O desconhecimento de causa impede o discernimento. Percebo que à cegueira da fé seja conveniente destapar o milagre como explicação do acidente de Kubica. Se tivessem o cuidado de se informarem acerca dos notáveis progressos de segurança da Fórmula 1 nos últimos anos, talvez arrefecessem os ímpetos da prestidigitação divina. Entre os especialistas do desporto é voz unânime que se este acidente tivesse acontecido há cinco anos, nem os melhores esforços de João Paulo II teriam valido a Kubica. Os engenheiros que projectam os monolugares e a federação internacional do desporto automóvel (FIA) têm contribuído para o aumento da segurança dos bólides. Têm estudado diversos mecanismos que reforçam as condições de segurança, aliás com efeitos que se notam, anos mais tarde, na indústria automóvel.
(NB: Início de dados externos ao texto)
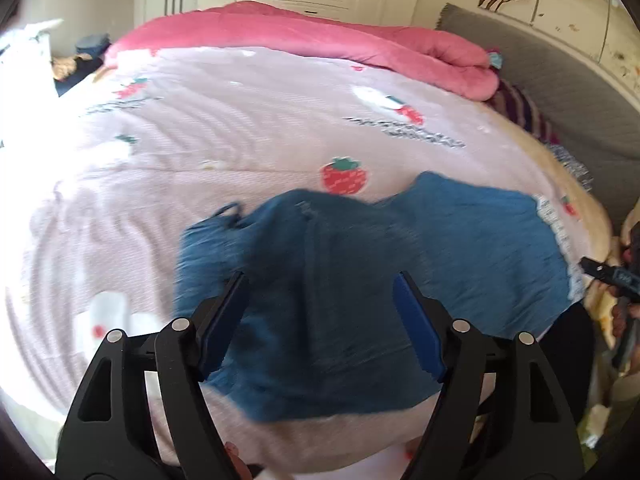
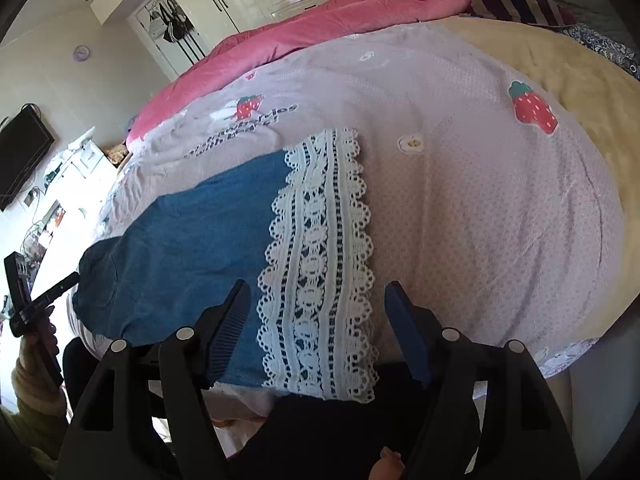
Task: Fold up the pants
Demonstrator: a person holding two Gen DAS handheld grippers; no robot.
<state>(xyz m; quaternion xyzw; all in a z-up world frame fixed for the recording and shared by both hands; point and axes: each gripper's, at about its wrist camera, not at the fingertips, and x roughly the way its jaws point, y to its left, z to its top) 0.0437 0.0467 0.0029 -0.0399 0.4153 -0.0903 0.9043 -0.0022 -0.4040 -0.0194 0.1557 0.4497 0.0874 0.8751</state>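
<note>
Bed with strawberry-print sheet (image 1: 240, 128), pink quilt (image 1: 304, 36) bunched along the far side. Blue pants (image 1: 328, 288) lie flat near the front edge — white lace cuff (image 2: 320, 264) at the right end. Left gripper (image 1: 320, 320) and right gripper (image 2: 316, 328) both spread wide above the fabric, holding nothing.

Bed (image 1: 240, 128) (pants (image 1: 328, 280), pink quilt (image 1: 304, 36))
</note>
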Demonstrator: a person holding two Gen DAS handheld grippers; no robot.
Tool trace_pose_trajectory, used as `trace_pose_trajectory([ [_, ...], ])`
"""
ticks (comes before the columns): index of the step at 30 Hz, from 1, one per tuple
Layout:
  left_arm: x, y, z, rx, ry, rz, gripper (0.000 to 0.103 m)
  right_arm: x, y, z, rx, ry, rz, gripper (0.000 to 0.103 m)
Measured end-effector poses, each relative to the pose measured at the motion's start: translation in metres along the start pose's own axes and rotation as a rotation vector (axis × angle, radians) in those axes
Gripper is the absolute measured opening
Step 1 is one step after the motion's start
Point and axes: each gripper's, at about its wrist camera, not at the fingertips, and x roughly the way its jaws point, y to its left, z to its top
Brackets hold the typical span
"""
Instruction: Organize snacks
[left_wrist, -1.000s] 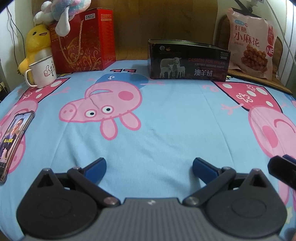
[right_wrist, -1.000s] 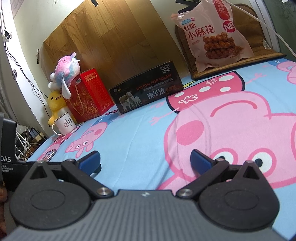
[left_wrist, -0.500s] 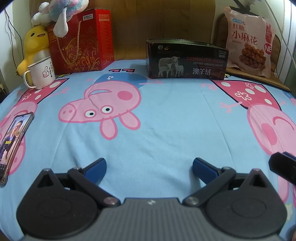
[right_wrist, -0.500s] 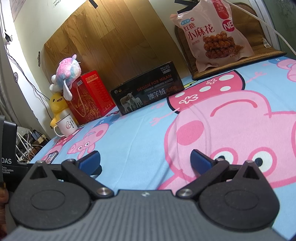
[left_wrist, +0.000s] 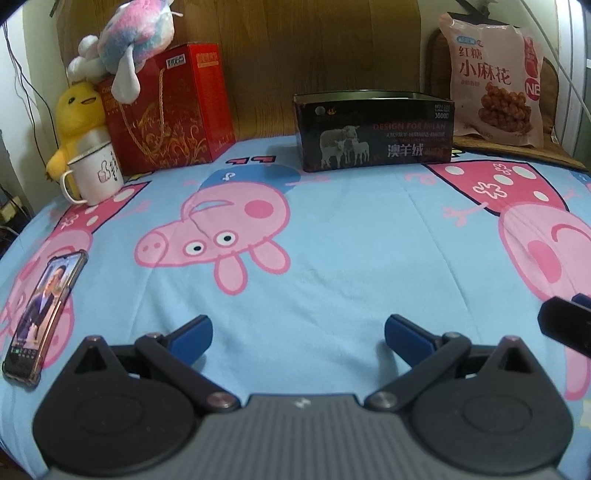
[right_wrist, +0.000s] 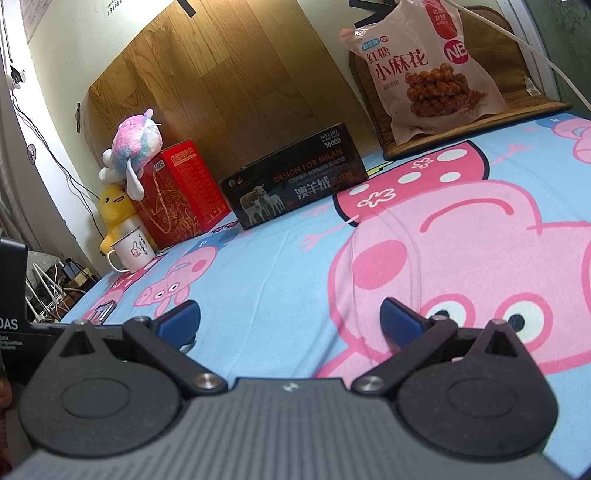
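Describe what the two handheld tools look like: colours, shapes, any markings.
Both match: the left tool and right tool each have a ribbed grey body, two round black discs, black linkage arms with silver pivot pins, and blue fingertips. A small white logo marks each body. White lettering ending "DAS" shows on the left tool's black side.

Black box (right_wrist: 295, 186) reads "DESIGN FOR MILAN"; snack bag (right_wrist: 424, 70) reads "NB".
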Motion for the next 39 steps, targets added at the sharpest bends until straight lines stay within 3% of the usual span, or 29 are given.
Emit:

A menos que as vozes que se persignam todos os dias assegurem que foi a inspiração divina que conduziu os engenheiros e os responsáveis da FIA a estes estudos.

Nisto da religião, para quem está de fora a assistir, há a crença e a crendice. O patético apelo do lobby católico, que juntou todas as peças do puzzle (piloto de Cracóvia; com imagem de João Paulo II no capacete; e papa que também nasceu em Cracóvia) para reforçar a convicção de que o papa defunto não dorme – antecipando assim a sua veste santificada – é uma exibição de fanatismo. Crendice e fanatismo a uma só voz. De tal forma que as palavras de Kubica foram distorcidas. Recusou-se a considerar que tinha sido protegido pelo dedo santificado do seu conterrâneo santificável. Disse-o de forma lapidar. Logo a seguir, li em diversos sítios que Kubica sugeriu que ter saído com vida do acidente só foi possível porque João Paulo II estava, lá em cima, a velar por ele. E de nada valeu Kubica ter explicado que no seu país, de regresso ao fanatismo religioso, se escrevam disparates com a intenção de reforçar as mordaças da igreja católica sobre os crentes. Nem assim cessaram notícias dando conta que Kubica tinha dito que foi ajudado pelo milagre feito por um papa já morto.

É em desespero de causa que fazemos e dizemos os maiores disparates. Ora a igreja está mergulhada numa crise profunda, com o recuo dos crentes e a crise de missões que afasta os jovens dos seminários onde se estuda para padre. Em desespero, os fanáticos descobrem as fontes de mistérios insondáveis, sempre explicáveis pela intervenção divina ou de um santo qualquer que não se cansa de ser generoso. Eu até acho que estão a cometer uma injustiça com João Paulo II. Extenuou-se enquanto papa. Viajou, viajou sem cessar, espalhando o sucedâneo da evangelização moderna pelos quatro cantos do mundo. Exangue, doente, despediu-se da vida. E quando se pensava que jazia no merecido descanso celestial, eis que os crentes continuam a exigir actividade frenética de “sua santidade”. Nem no remanso celestial merece descanso. E nem os fanáticos entregues à crendice percebem que estas exibições tornam a igreja risível.

Breve recapitulação, só para nos situarmos: Kubica foi salvo pelo dedo papal. Então João Paulo II estava distraído quando o piloto polaco se atravancou nas rodas do Toyota que seguia à sua frente, dando início ao tremendo acidente. Se João Paulo II fosse um zelador prestimoso de Kubica, não teria permitido a manobra que desencadeou o acidente. Ou então, já percebi, foi o papa santificável que empurrou Kubica contra a traseira do Toyota, só para poder tirar o piloto polaco com vida de um acidente tão assustador. É por isso que se costuma dizer que deus escreve direito por linhas tortas?